Love your course: You’re going to be spending a lot of time on your marathon course so you might as well get to know it and love it. At the very least go online and research the specific details of the course – terrain, temperature, crowd support, live entertainment, goodie bag offering, etc., and get excited about that 26.2 miles. Go a step beyond and run parts of the course throughout your training, memorizing landmarks and scenery that may be soothing distractions when discomfort sets in; imagine yourself on race day, gliding along your marathon course with grace and precision, welcoming each turn and twist as one more benchmark towards your final victory. Emotional connection to your marathon course adds another dimension to your experience that will pick up the slack when your physical and mental resources dip low, so keep your heart open to the marathon lovefest that awaits you.

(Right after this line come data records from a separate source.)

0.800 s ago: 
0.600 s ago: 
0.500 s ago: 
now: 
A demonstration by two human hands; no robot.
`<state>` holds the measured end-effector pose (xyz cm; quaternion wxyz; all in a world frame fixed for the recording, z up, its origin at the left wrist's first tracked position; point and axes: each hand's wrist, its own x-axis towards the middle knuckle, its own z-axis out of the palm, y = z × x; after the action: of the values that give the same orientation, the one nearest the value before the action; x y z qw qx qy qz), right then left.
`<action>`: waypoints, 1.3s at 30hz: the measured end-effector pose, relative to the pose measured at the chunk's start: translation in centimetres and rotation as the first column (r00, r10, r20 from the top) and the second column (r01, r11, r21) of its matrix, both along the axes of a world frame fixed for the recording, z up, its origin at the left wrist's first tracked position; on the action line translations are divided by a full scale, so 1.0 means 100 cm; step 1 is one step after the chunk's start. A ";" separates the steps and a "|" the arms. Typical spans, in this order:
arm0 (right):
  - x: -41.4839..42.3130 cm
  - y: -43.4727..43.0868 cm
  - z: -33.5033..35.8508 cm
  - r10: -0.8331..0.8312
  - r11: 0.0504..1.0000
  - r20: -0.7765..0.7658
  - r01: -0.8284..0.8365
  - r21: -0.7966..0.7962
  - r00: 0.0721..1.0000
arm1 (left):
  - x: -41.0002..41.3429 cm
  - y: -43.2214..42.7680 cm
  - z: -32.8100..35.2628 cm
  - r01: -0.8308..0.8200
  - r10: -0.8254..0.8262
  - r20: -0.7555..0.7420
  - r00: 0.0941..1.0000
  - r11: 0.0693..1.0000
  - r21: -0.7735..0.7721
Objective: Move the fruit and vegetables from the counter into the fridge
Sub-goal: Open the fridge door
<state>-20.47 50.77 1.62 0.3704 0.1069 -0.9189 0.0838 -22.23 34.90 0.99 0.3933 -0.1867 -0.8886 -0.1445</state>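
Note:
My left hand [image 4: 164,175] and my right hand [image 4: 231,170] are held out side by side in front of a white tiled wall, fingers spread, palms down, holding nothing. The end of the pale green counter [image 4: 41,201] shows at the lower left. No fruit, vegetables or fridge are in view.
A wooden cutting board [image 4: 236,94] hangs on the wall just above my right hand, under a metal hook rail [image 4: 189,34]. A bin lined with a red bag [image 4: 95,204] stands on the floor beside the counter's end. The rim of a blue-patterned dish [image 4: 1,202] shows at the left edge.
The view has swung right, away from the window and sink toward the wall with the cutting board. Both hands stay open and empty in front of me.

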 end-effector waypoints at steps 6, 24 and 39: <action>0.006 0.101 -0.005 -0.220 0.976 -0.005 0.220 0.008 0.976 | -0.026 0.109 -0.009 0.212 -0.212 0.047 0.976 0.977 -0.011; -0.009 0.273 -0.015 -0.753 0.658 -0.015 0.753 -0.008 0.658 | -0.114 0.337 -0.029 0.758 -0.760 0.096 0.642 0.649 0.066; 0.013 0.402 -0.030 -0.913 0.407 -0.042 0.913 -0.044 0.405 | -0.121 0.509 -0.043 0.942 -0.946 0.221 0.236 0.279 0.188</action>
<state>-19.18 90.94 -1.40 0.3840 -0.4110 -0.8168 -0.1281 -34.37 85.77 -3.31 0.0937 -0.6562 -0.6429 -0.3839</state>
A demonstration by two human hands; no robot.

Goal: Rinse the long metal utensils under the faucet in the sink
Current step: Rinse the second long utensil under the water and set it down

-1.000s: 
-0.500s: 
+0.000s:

There is so much more to a marathon than walking or running, but the very essence of a marathon is the movement forward towards the finish line. How you approach your training and the level of performance you aspire to achieve throughout your race are deeply personal and there are no two ways exactly alike to guarantee success; however, if you are interested in doing your best, at your own level with your personal priorities in mind, train like the champion you are to move with the knowledge that the miles are secondary to the overall journey you’ve embarked upon to improve your quality of life. It may not be the easiest way to train, but it is the only option that will lead you in the direction towards optimal health and vitality.